Do humans have them?
Scientists haven't been able to identify a single human pheromone, and even if they did, it might be a moot point. "Humans may have them, but we don't know how they can affect other humans, because the only organ identified to be able to create a response to them is not found in humans," Schwartz said. So... yeah. Not looking good for pheromones.
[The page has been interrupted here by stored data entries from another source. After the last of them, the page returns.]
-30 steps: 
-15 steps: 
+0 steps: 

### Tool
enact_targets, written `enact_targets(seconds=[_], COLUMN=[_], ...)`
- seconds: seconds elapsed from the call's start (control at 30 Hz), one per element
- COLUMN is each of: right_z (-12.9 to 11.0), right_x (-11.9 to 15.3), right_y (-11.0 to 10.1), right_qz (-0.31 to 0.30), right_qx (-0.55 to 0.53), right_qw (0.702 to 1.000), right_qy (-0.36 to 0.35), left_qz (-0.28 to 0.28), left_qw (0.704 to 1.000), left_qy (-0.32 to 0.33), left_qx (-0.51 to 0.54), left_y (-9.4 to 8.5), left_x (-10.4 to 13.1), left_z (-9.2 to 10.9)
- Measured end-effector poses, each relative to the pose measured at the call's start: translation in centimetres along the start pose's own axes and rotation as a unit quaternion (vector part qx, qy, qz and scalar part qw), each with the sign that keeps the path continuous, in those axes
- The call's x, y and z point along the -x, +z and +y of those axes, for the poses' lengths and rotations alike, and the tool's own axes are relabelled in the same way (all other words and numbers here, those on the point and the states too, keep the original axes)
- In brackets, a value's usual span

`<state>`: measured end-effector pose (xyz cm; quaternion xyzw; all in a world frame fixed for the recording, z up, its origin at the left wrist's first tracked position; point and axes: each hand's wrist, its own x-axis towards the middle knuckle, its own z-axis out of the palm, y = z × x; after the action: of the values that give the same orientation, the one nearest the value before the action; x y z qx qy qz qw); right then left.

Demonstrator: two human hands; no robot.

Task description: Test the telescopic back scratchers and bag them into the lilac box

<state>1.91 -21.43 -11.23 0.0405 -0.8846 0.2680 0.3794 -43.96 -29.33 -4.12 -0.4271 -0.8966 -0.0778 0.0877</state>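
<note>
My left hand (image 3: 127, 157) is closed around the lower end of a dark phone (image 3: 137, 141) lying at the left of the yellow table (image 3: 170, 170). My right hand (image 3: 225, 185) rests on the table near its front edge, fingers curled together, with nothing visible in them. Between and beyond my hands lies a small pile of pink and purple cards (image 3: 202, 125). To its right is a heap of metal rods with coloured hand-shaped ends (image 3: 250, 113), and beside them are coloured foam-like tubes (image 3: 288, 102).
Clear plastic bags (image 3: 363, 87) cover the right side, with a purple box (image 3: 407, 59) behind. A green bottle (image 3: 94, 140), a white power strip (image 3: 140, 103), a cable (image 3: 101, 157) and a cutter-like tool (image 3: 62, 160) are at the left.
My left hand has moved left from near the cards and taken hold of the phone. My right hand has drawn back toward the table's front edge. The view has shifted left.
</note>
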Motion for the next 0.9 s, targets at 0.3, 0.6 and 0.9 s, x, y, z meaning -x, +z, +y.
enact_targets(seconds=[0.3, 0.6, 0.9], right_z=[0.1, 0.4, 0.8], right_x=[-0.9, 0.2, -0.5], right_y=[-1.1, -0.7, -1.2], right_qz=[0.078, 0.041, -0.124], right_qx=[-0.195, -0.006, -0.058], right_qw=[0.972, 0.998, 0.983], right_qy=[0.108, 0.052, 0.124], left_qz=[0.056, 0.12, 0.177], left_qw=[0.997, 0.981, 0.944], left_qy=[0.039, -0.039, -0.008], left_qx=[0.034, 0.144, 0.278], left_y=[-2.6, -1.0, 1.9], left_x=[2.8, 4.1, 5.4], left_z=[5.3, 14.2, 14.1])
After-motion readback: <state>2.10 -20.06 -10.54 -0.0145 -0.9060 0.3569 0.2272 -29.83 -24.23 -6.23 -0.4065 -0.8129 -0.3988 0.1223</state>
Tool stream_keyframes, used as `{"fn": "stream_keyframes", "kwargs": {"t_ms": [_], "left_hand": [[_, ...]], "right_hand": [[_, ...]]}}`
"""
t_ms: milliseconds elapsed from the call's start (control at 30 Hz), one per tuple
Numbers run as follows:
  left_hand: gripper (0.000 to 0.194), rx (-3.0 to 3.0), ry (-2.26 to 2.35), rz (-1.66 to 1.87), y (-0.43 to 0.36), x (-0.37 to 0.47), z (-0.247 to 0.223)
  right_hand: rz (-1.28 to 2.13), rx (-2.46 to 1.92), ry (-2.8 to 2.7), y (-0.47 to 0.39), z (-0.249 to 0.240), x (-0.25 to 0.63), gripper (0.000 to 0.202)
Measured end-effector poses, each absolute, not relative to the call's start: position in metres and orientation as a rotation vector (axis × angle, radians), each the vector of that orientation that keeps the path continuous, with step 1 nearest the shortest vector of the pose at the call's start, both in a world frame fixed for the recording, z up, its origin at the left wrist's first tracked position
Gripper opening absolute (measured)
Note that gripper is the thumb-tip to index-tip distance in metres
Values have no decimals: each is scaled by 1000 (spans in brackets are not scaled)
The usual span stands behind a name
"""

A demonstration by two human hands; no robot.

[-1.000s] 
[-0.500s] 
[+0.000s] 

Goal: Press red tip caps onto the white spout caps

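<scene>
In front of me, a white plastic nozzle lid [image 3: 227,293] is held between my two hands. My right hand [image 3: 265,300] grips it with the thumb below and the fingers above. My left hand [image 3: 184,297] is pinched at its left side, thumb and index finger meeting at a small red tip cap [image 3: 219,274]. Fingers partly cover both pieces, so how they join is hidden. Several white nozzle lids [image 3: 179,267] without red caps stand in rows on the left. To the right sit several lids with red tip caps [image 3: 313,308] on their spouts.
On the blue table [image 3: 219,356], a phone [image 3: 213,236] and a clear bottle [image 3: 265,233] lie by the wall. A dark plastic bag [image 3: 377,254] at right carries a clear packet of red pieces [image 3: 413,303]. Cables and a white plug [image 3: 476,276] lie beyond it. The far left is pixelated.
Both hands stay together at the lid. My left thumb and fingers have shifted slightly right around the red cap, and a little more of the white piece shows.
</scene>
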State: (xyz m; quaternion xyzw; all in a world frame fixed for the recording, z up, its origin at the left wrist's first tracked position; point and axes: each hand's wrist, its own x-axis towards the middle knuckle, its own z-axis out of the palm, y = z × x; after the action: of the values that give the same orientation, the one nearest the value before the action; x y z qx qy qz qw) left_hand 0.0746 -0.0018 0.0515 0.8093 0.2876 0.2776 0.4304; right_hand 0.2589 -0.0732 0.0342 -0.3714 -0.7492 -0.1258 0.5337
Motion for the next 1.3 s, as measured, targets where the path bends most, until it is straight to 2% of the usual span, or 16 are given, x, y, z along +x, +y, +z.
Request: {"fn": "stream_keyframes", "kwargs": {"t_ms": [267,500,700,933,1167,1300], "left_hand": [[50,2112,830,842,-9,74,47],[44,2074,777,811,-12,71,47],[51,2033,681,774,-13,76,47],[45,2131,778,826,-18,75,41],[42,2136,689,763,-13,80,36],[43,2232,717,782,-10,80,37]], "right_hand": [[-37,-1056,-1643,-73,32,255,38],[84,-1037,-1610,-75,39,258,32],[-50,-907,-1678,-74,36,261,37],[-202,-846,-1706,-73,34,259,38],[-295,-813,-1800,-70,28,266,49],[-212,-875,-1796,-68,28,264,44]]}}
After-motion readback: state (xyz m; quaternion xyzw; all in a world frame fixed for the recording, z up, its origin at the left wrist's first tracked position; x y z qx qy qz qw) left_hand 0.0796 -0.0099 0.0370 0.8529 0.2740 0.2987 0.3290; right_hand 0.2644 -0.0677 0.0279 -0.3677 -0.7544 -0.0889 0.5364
Speculation about the existence of pheromones has mostly been fueled by the very real but very mysterious changes in behavior female fertility causes, but what element of another person's scent is actually driving the attraction is unknown. One school of thought is that humans have unique odor prints, due to a major histocompatibility complex (MHC), which is a set of proteins that regulate a person's immune system. Some scientists say this could even affect a person's mate choice (and likelihood of infidelity), since people may sniff out and be attracted to someone whose immune system is the opposite of their own, thus making the immune system of offspring more diverse. Those people with partners who have similar MHCs are more likely to stray, in search of that oh-so-sexy immunological diversity.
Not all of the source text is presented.